◆ **EXERCISE REQUIREMENTS**: Please repeat only the lines below starting at the line that holds "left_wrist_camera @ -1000" and ending at the line that holds "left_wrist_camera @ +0", exactly, with both of those lines included and every picture omitted.
★ ★ ★ ★
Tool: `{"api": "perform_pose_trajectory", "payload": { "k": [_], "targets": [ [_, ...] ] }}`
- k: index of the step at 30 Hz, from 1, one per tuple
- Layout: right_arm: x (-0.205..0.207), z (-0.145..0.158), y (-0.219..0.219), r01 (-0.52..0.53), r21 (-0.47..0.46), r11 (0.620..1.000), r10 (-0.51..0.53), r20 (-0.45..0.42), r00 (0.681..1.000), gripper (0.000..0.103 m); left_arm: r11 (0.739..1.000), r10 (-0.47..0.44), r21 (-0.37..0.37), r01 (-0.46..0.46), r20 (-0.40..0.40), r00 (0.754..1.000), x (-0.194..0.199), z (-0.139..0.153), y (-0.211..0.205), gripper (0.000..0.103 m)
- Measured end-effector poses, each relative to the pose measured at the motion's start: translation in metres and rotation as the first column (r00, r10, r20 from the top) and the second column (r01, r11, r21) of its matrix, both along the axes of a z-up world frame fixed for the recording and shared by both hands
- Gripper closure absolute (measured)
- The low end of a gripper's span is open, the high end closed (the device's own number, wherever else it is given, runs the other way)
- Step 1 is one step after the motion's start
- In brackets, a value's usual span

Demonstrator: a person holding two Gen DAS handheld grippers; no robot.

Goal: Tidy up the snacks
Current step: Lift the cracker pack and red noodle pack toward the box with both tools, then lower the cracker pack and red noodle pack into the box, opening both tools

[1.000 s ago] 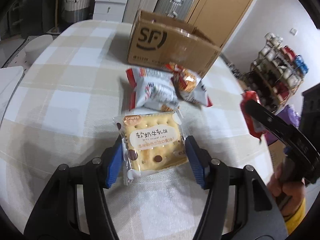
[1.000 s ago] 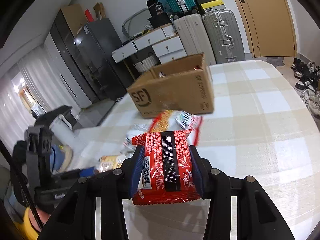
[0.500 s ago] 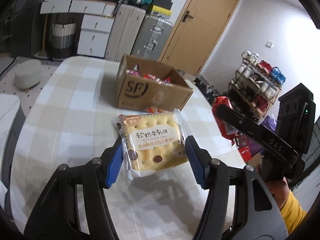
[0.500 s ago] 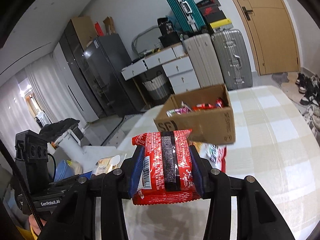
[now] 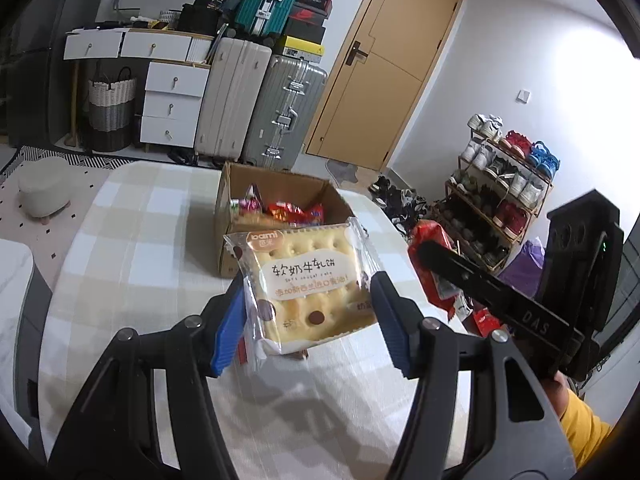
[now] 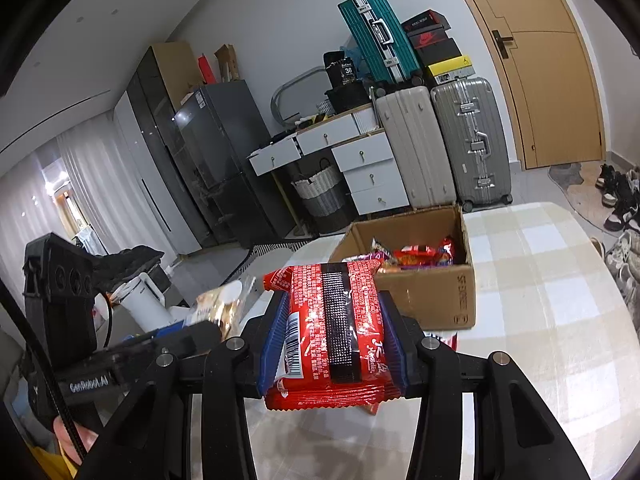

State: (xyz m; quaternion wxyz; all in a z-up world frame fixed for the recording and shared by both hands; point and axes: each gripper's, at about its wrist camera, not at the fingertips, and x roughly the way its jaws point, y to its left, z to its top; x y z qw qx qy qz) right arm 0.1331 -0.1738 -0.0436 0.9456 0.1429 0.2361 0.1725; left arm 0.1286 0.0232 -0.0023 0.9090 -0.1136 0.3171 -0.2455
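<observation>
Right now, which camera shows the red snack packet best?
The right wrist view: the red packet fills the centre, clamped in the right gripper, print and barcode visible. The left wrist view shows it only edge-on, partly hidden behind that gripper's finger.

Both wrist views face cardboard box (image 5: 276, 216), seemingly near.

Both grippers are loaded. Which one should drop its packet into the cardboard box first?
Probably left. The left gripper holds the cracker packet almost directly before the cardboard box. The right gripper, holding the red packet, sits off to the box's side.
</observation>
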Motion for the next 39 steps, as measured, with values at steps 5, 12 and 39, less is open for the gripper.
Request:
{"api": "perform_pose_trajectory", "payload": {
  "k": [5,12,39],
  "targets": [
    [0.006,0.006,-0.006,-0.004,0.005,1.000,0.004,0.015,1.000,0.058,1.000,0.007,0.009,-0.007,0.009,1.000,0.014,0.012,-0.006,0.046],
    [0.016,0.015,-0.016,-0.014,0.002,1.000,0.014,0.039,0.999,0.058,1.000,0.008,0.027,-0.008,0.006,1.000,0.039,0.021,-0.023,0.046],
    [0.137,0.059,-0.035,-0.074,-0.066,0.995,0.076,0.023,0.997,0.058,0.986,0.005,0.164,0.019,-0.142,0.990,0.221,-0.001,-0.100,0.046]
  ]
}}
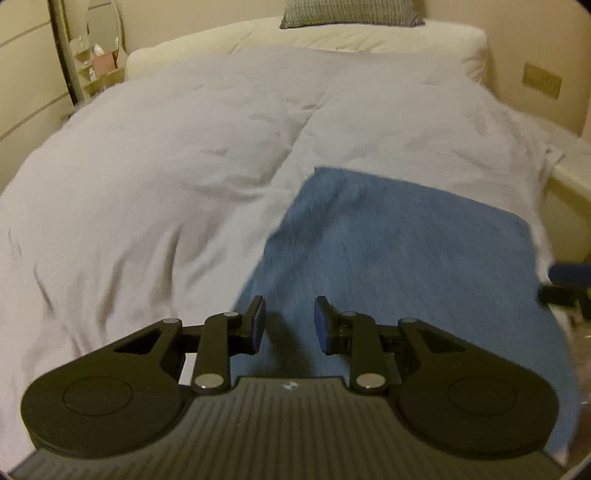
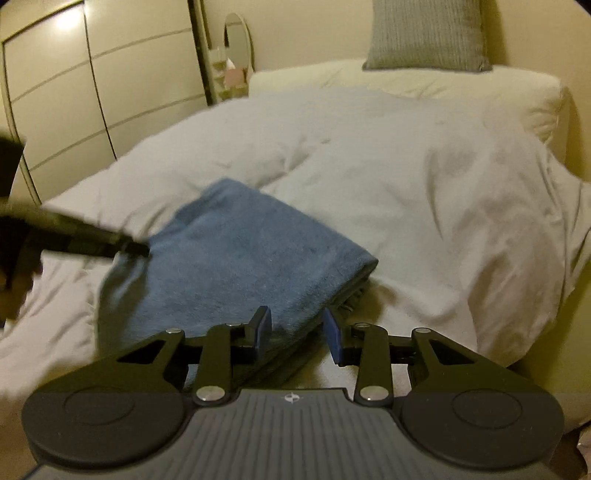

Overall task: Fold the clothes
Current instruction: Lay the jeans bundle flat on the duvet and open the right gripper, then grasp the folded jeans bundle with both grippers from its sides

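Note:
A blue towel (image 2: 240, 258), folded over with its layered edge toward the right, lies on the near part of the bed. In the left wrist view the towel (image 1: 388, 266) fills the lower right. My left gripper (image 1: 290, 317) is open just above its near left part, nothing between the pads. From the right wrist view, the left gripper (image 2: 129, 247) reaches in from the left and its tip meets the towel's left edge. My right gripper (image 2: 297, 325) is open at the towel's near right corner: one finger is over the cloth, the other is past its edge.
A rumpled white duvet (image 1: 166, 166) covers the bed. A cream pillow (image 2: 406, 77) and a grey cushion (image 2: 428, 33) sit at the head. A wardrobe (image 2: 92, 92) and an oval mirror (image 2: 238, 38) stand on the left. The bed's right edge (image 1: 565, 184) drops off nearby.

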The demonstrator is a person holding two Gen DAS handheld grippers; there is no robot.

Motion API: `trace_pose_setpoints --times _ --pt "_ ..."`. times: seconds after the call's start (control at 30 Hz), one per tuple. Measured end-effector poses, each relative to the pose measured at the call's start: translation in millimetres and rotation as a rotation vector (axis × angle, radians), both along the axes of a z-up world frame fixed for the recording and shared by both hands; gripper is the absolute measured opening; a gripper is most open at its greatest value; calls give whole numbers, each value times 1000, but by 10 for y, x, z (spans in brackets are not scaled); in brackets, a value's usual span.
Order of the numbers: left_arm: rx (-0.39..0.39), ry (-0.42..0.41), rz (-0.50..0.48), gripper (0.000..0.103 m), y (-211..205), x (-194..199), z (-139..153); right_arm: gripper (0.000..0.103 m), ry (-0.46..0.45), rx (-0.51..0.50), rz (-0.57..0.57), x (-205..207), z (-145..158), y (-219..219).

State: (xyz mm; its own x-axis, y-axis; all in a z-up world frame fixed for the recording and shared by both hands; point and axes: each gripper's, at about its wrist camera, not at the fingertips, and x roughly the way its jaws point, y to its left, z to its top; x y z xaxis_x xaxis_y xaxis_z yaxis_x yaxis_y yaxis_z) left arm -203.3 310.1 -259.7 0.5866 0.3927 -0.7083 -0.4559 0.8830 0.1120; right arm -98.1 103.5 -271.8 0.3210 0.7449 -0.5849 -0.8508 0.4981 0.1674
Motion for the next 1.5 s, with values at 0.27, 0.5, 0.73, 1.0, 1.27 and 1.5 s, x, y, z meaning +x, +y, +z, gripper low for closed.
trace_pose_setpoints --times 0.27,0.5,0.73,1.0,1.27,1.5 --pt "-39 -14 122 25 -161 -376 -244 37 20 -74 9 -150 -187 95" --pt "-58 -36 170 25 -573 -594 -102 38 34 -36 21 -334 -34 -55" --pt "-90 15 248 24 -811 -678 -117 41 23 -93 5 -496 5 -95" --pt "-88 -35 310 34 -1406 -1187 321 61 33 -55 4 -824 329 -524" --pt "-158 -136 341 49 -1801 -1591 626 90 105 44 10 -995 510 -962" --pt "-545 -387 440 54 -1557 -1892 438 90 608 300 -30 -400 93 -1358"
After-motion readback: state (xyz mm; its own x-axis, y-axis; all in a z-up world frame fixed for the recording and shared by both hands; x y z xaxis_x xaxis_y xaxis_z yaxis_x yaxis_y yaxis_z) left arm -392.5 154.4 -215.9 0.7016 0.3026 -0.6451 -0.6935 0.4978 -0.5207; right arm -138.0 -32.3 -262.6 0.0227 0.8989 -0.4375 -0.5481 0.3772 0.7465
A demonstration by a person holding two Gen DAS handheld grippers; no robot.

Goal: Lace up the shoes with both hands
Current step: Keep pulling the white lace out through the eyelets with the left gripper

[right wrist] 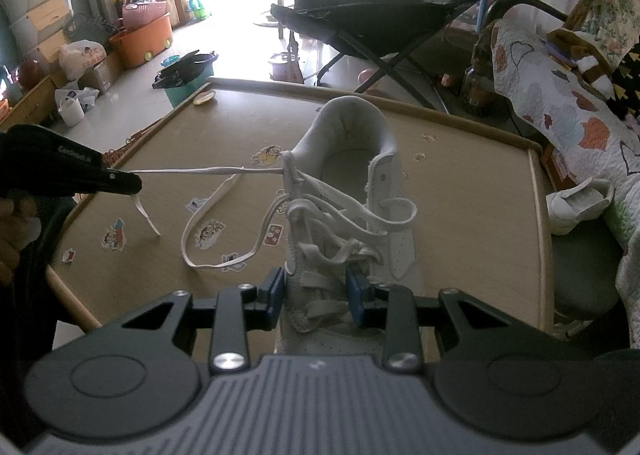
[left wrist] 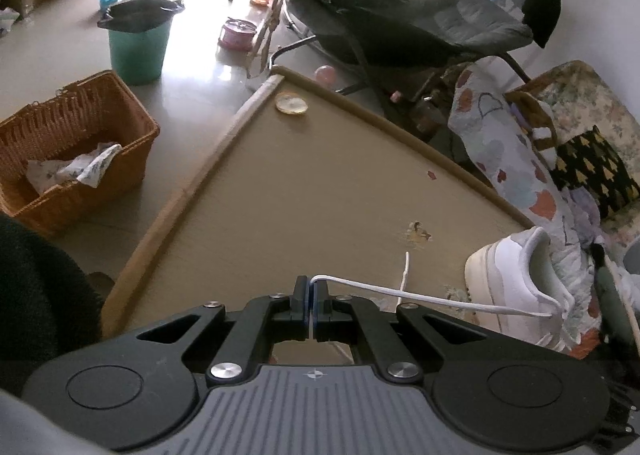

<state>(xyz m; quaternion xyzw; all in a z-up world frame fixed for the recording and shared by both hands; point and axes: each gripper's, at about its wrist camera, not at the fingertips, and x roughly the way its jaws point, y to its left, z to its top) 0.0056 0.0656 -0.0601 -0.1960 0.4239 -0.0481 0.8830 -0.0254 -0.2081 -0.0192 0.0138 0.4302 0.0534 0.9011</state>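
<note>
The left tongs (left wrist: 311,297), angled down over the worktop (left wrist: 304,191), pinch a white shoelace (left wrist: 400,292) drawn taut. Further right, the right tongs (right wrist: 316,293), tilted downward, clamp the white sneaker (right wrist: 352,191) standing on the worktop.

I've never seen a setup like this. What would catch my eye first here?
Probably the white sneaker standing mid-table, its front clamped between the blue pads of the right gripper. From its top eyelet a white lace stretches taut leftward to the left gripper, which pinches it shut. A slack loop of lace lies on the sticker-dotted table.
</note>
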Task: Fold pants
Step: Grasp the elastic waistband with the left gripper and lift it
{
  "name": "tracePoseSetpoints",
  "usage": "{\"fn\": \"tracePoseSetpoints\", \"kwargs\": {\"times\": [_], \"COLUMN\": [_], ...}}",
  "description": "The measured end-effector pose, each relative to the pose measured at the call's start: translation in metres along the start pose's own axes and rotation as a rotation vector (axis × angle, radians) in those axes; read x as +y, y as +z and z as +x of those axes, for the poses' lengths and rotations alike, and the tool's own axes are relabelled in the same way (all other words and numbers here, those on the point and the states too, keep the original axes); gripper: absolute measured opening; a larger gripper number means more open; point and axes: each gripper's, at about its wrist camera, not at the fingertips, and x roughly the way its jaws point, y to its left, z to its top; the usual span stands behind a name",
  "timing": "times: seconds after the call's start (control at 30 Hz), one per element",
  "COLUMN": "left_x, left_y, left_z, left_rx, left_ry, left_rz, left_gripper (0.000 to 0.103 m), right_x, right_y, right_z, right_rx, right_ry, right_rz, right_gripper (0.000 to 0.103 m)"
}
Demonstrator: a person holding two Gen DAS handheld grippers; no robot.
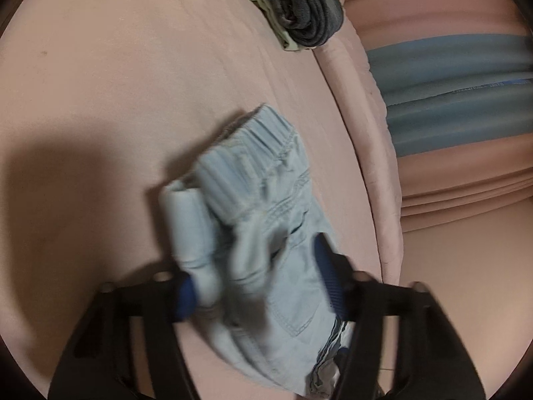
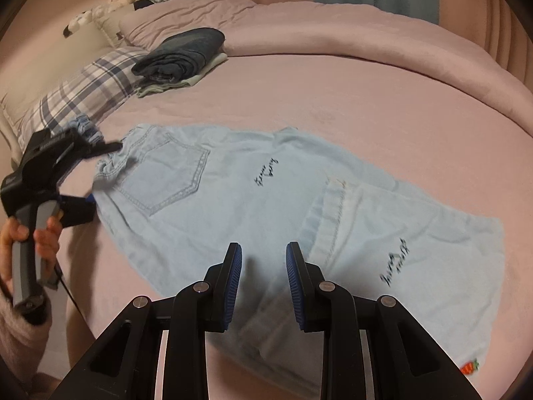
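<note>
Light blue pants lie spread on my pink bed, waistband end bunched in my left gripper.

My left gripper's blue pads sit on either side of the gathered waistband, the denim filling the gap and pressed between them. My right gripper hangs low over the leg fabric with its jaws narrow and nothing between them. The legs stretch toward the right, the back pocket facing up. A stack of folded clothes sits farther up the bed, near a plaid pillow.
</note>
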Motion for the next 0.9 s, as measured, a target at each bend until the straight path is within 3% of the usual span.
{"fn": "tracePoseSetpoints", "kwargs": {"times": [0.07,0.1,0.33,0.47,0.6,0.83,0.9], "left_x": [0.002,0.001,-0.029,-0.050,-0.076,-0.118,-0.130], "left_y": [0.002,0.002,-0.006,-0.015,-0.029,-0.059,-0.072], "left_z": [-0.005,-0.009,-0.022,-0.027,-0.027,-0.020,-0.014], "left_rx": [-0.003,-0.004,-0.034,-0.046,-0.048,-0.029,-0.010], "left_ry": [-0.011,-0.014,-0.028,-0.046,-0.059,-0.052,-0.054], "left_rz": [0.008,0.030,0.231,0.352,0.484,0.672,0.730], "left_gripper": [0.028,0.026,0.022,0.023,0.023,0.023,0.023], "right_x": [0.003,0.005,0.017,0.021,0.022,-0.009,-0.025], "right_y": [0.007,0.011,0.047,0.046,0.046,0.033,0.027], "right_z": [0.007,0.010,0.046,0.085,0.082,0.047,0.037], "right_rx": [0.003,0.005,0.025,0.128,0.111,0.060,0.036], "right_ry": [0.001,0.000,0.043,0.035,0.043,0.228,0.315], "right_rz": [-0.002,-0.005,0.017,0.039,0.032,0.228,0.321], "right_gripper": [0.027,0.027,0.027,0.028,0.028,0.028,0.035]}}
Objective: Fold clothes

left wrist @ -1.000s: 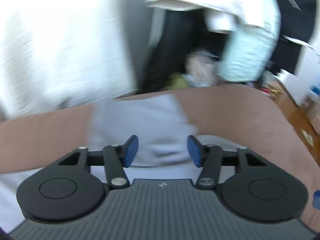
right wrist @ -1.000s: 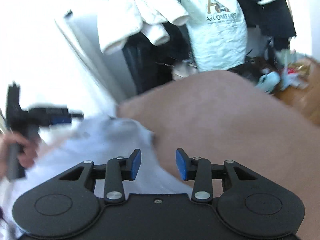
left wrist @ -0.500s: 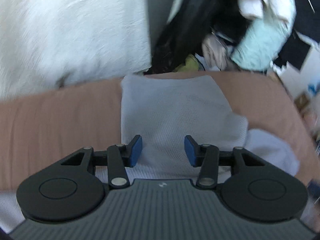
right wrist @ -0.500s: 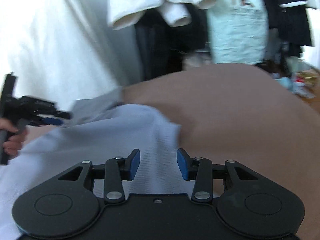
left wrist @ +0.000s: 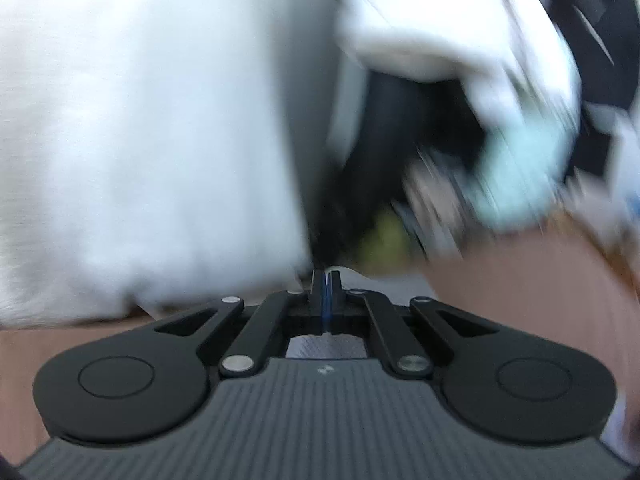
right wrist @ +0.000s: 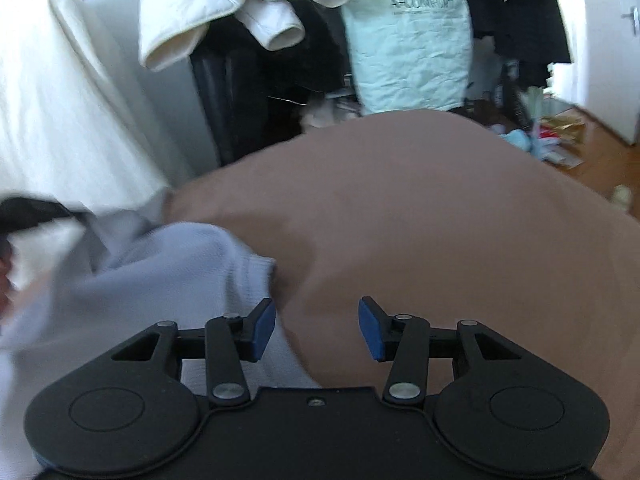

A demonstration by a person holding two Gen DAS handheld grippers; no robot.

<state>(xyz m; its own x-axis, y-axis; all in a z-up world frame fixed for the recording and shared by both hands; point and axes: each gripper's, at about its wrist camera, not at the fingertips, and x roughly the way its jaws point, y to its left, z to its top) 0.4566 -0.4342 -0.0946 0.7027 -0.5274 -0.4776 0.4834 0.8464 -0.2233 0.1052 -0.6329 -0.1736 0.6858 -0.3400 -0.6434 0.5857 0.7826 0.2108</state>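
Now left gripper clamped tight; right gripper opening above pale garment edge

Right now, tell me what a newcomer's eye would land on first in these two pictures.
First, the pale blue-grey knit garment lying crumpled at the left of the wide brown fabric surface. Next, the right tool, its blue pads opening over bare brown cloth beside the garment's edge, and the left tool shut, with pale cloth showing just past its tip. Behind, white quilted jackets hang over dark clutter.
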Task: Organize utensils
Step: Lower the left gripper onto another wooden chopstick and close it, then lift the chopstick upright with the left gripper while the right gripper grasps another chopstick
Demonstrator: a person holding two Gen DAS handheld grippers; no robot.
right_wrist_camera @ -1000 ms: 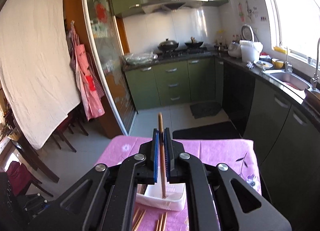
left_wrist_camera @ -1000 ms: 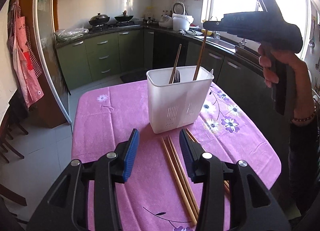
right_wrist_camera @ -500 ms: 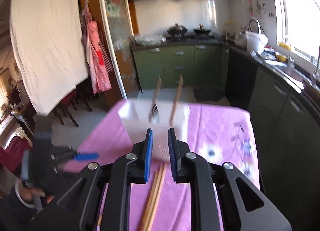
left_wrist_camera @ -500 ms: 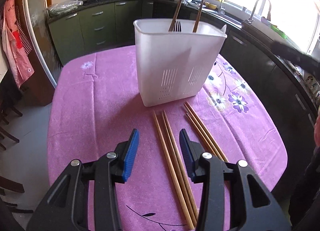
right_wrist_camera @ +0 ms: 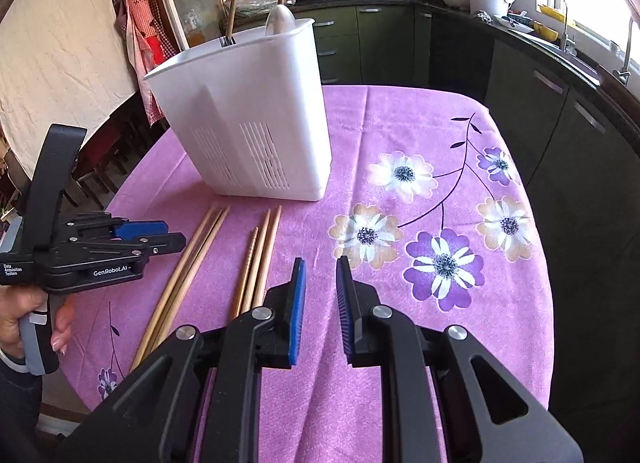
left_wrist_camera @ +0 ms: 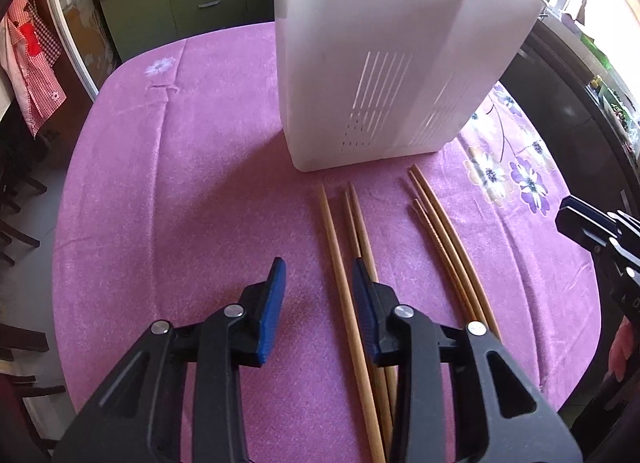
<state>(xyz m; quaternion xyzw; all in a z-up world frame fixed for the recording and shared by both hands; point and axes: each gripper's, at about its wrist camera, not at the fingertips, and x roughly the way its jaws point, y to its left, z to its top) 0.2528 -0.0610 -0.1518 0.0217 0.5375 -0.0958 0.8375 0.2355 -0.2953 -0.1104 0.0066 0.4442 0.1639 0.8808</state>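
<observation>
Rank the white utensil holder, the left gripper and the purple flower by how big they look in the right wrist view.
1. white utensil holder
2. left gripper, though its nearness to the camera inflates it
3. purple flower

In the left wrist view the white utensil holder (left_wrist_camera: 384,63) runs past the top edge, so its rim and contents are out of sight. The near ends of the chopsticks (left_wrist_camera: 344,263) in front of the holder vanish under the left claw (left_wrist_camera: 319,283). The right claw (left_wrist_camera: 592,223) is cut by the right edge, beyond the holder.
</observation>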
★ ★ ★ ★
◆ **SOLUTION BELOW**:
left_wrist_camera @ -1000 ms: 
right_wrist_camera @ -500 ms: 
left_wrist_camera @ -500 ms: 
right_wrist_camera @ +0 ms: 
left_wrist_camera @ +0 ms: 

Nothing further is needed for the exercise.